### Task:
Give back the data below exactly as it was given.

──────

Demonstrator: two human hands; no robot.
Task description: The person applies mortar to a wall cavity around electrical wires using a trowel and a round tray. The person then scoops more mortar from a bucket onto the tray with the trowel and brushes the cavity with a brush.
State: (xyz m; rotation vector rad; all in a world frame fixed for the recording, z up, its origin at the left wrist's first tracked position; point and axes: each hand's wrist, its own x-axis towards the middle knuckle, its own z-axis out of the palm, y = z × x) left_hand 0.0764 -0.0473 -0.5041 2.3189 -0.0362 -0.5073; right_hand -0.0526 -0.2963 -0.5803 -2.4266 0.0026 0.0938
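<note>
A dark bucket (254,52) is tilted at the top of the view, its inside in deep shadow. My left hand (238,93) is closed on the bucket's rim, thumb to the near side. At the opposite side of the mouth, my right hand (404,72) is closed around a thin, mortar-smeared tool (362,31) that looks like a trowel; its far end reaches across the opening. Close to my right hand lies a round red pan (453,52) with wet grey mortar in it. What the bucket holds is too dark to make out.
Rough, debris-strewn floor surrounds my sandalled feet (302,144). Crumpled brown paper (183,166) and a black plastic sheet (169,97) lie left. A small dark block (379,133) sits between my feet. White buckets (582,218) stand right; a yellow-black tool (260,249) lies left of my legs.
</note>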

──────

### Result of this exercise:
Demonstrator: two human hands; no robot.
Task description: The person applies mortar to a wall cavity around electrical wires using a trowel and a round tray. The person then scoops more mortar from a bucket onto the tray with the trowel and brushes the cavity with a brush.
State: (xyz m; rotation vector rad; all in a world frame fixed for the recording, z up, its origin at the left wrist's first tracked position; point and axes: each hand's wrist, its own x-axis towards the middle knuckle, its own z-axis out of the palm, y = z × x) left_hand 0.0764 -0.0473 -0.5041 2.3189 -0.0362 -0.5073; right_hand -0.0526 -0.2963 -0.5803 -2.4266 0.0026 0.0938
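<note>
A dark bucket (254,52) is tilted at the top of the view, its inside in deep shadow. My left hand (238,93) is closed on the bucket's rim, thumb to the near side. At the opposite side of the mouth, my right hand (404,72) is closed around a thin, mortar-smeared tool (362,31) that looks like a trowel; its far end reaches across the opening. Close to my right hand lies a round red pan (453,52) with wet grey mortar in it. What the bucket holds is too dark to make out.
Rough, debris-strewn floor surrounds my sandalled feet (302,144). Crumpled brown paper (183,166) and a black plastic sheet (169,97) lie left. A small dark block (379,133) sits between my feet. White buckets (582,218) stand right; a yellow-black tool (260,249) lies left of my legs.
</note>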

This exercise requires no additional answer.